1913–1914 ↗(On Diff #151799)

When does this happen (is there a test)? Why does this only happen when the select is operand 1 of the binop? Better to remove the 'SelOpNo' condition to be safer?

rampitec added inline comments.Jun 18 2018, 4:40 PM
lib/CodeGen/SelectionDAG/DAGCombiner.cpp
1913–1914 ↗(On Diff #151799)

That is if shift value and amount have different types. On x86 shift amount is i8 regardless of LHS. The new test shl_constant_sel_constants does not fold on x86 but does on amdgpu. W/o the check this test asserts. At the same time old test does work on x86 and folds correctly, so I think it is only needed if I have swapped operands.
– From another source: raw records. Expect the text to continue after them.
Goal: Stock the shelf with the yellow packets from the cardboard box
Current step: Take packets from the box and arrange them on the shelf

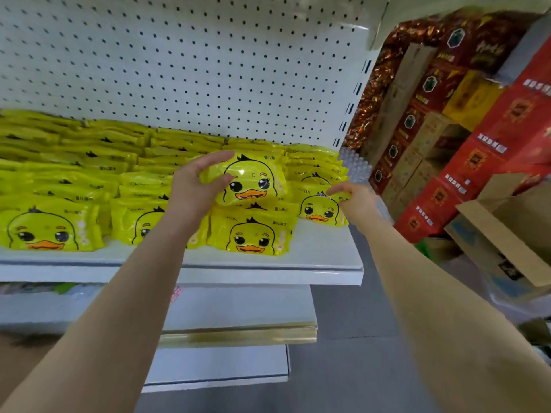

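Observation:
My left hand (195,186) grips a yellow packet with a duck face (253,183) by its left end and holds it tilted just above the stacks on the white shelf (268,272). My right hand (354,198) pinches the upper right corner of the rightmost front packet (320,208), which stands on the shelf. Stacks of the same yellow packets (89,162) fill the shelf from the left edge to the right. The open cardboard box (501,234) sits at the right, its inside hidden.
A white pegboard (193,61) backs the shelf. Lower shelves (238,329) jut out beneath. Red and brown cartons (465,138) are stacked at the right, behind the box. Grey floor (357,338) lies below.

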The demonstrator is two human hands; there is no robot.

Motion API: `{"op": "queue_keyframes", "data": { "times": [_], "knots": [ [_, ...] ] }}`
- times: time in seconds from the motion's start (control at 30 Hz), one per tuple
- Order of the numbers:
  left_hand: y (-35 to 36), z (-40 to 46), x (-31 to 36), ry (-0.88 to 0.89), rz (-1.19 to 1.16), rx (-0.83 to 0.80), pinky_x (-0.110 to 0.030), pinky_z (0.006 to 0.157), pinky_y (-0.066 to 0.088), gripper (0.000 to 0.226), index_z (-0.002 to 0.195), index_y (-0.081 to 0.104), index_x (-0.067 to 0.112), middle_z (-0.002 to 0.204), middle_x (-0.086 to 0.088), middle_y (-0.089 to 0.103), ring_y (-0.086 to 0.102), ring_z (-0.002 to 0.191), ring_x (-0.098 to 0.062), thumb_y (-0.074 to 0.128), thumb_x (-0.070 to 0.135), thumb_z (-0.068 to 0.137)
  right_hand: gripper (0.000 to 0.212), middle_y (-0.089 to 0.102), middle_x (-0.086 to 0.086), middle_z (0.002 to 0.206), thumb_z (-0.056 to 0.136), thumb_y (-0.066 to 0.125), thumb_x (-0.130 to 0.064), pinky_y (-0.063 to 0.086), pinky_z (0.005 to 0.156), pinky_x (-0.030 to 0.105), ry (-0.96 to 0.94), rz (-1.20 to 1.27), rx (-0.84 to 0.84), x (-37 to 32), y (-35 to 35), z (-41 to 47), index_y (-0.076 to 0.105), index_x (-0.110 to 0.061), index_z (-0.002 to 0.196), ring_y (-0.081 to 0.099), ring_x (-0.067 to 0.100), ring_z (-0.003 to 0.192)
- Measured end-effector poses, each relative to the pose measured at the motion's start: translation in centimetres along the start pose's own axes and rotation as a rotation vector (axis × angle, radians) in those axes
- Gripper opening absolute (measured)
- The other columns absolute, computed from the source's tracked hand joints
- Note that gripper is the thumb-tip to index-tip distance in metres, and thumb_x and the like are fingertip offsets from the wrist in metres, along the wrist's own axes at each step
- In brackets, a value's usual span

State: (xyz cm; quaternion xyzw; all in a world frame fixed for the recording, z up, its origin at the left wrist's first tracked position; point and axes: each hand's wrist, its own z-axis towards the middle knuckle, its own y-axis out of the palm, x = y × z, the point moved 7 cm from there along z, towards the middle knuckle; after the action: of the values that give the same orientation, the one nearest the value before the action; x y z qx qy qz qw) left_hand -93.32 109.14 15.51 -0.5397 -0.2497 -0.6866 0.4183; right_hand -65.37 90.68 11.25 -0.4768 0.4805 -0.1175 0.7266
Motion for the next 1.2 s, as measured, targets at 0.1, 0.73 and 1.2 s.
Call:
{"op": "queue_keyframes", "data": {
  "times": [0.1,0.73,1.2],
  "knots": [
    [0.9,0.6,0.4,0.049,0.021,0.006,-0.007,0.098,0.035,0.039,0.108,0.066,0.033,0.114,0.018,0.063,0.049,0.108,0.019,0.070,0.003,0.082,0.055,0.065,0.003,0.124,0.079,0.042,0.016,0.036,0.052,0.023,-0.042,-0.043,0.053,0.4,0.5,2.9,0.072,-0.027,0.096,0.059,0.021,0.078],
    [17.7,2.9,1.5,0.078,0.244,-0.257,-0.002,0.090,0.030,0.046,0.119,0.066,0.025,0.126,0.011,0.060,0.047,0.119,-0.001,0.059,-0.005,0.085,0.040,0.058,-0.005,0.114,0.086,0.072,-0.019,0.053,0.071,0.022,-0.172,0.600,-0.245,1.3,-3.2,3.5,0.058,-0.034,0.120,0.059,0.014,0.098],
    [23.4,-2.7,-1.6,0.174,0.765,-0.223,-0.041,0.114,0.028,0.063,0.141,0.045,0.025,0.158,-0.016,0.010,0.013,0.145,-0.032,0.062,0.001,0.086,0.028,0.060,-0.010,0.102,0.083,0.071,-0.011,0.048,0.081,0.034,-0.173,0.234,-0.052,6.5,-1.0,3.2,0.058,-0.035,0.092,0.058,0.020,0.092]
  ]
}}
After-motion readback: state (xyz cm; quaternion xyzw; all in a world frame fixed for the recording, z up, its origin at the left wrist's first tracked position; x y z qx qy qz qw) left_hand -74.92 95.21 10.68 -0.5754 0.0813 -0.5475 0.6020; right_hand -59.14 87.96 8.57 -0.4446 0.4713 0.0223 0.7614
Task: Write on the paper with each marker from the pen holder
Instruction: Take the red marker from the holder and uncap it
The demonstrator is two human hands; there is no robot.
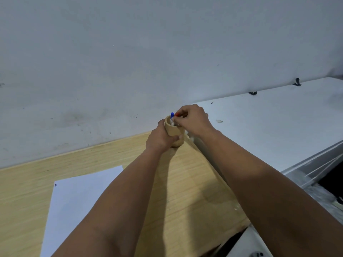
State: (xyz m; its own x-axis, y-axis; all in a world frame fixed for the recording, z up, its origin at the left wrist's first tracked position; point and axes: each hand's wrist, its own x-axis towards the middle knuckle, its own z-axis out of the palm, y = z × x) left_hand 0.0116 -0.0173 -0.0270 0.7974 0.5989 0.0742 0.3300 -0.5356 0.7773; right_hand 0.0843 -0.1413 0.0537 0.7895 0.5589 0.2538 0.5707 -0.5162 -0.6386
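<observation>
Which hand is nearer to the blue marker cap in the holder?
Right. The right hand is at the holder's mouth, its fingertips beside the blue marker cap. The left hand is lower, wrapped around the side of the pen holder.

Both your bare forearms stretch forward and converge far ahead of you. Your left hand (160, 138) curls sideways, fingers wrapped and thumb pressed across in a closed grip. Your right hand (193, 120) sits just above and beside it, knuckles up, wrist bent down, fingertips (179, 115) pinched together.
</observation>
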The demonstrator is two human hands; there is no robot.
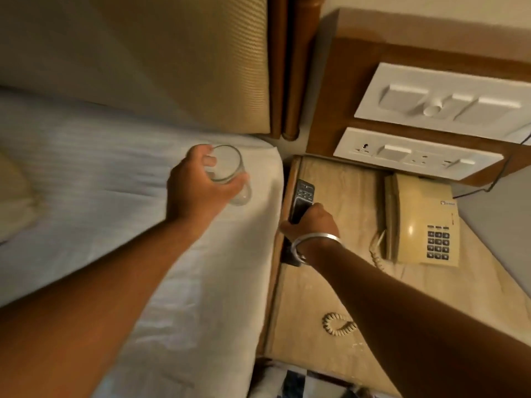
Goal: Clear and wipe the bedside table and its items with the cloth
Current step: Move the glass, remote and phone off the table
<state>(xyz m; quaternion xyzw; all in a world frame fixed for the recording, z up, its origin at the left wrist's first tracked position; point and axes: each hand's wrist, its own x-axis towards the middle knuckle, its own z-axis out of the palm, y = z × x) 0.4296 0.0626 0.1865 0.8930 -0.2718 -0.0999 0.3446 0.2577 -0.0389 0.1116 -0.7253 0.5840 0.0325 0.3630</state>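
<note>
The table stood hard against the bed, its pale stone-like top ringed by a wood edge. My right hand had its fingers curled around the lower end of the remote, a slim dark slab with small keys, which lay along the table's left edge. My left hand held the glass from above, thumb and fingers clamped on the rim, over the bed's near corner; I could not tell whether its base touched the sheet.

I judged the step to be clearing: items going from table to bed. To do it well, I thought the glass should be stood upright on a flat patch of mattress away from the edge, since soft bedding tips a smooth, hard tumbler easily. The remote wanted a firm lift clear of the wood lip before crossing the gap.

The phone, glossy beige plastic with a dark keypad, sat at the table's right, its coiled cord trailing across the top. No cloth was in view. Behind stood white switch plates on a wood panel, and a ribbed headboard.
</note>
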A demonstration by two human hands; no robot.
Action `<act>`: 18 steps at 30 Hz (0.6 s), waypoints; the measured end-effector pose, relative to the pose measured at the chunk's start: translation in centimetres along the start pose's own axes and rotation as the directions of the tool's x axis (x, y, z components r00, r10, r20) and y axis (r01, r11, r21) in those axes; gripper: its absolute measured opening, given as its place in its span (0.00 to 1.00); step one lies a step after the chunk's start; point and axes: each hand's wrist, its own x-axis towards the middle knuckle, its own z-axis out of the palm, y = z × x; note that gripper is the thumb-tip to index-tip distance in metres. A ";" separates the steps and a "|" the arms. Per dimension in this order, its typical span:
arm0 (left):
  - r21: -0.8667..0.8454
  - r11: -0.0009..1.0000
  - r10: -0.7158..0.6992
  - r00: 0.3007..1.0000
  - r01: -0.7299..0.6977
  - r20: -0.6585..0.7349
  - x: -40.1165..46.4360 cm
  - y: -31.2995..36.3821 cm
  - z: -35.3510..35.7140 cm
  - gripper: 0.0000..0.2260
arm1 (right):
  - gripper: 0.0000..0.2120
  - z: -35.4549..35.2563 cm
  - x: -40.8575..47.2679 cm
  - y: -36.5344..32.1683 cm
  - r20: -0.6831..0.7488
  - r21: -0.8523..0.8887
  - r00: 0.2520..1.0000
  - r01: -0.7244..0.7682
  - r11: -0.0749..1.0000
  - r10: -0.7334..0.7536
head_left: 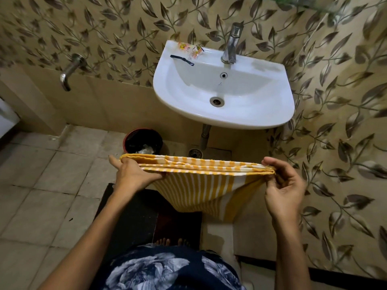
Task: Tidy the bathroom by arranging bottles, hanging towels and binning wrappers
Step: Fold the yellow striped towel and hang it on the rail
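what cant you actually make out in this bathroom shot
All in the head view:
- Bin: its near side and most of its contents are hidden behind the towel.
- Wrappers on the sink: print too small to read.
- Green thing on the shelf: blurred and cut off by the top edge.
- Right hand: fingertips tucked under the towel's folds.
- No towel rail or bottles in view.

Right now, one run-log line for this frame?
step: folding towel | left hand: grips striped towel end | right hand: pinches other end | wrappers: on sink rim | bin: below
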 end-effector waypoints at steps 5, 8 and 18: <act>-0.265 0.964 0.037 0.996 -0.013 0.084 0.4 -0.1 -2.1 0.40 | 0.24 -0.4 -0.6 1.0 -0.095 -0.044 0.995 -0.011 0.999 0.006; -0.286 0.950 0.101 0.990 -0.125 -0.095 0.6 -0.7 -2.0 0.06 | 0.23 -0.6 -0.7 1.3 -0.122 -0.050 0.993 -0.004 0.999 -0.002; -0.097 0.975 0.124 0.856 -0.198 -0.501 -1.3 -0.5 -1.0 0.20 | 0.23 0.0 -1.1 1.8 -0.077 -0.067 0.996 0.030 0.997 -0.035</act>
In general that should be possible to write a piece of code to create correct VT for shifts, but I'd better leave that to x86 folks. I guess range checking will be also needed if such a code is about to be written.

rampitec updated this revision to Diff 151819.Jun 18 2018, 4:49 PM
rampitec marked an inline comment as done.
  • Added comment about shift VTs
  • Renamed C1 into CBO
rampitec updated this revision to Diff 151821.Jun 18 2018, 4:53 PM

Added x86 test for shifts with not reversed operands (as before the change).

arsenm added a subscriber: arsenm.Jun 19 2018, 4:17 AM
arsenm added inline comments.
test/CodeGen/AMDGPU/dagcombine-select.ll
1 ↗(On Diff #151821)

Use an i16 target for i16 tests

5 ↗(On Diff #151821)

Some tests with i16 would be useful (as well as vectors)

spatel added inline comments.Jun 19 2018, 8:50 AM
lib/CodeGen/SelectionDAG/DAGCombiner.cpp
1913–1914 ↗(On Diff #151799)

Thanks - that was my guess, and the TODO + test makes it clear.

LGTM, but get final approval from @arsenm once the AMDGPU tests are updated.

rampitec updated this revision to Diff 151950.Jun 19 2018, 11:14 AM
rampitec marked 9 inline comments as done.
rampitec added a reviewer: arsenm.

Added some i16/f16/vector tests.

arsenm accepted this revision.Jun 20 2018, 9:43 AM

LGTM

rampitec added inline comments.Jun 20 2018, 11:29 AM
lib/CodeGen/SelectionDAG/DAGCombiner.cpp
1913–1914 ↗(On Diff #151799)

So @arsenm has reviewed the tests. @spatel it looks like your previous vote technically holds the review now. Can this be submitted?

spatel accepted this revision.Jun 20 2018, 11:32 AM

LGTM.

This revision is now accepted and ready to land.Jun 20 2018, 11:32 AM
This revision was automatically updated to reflect the committed changes.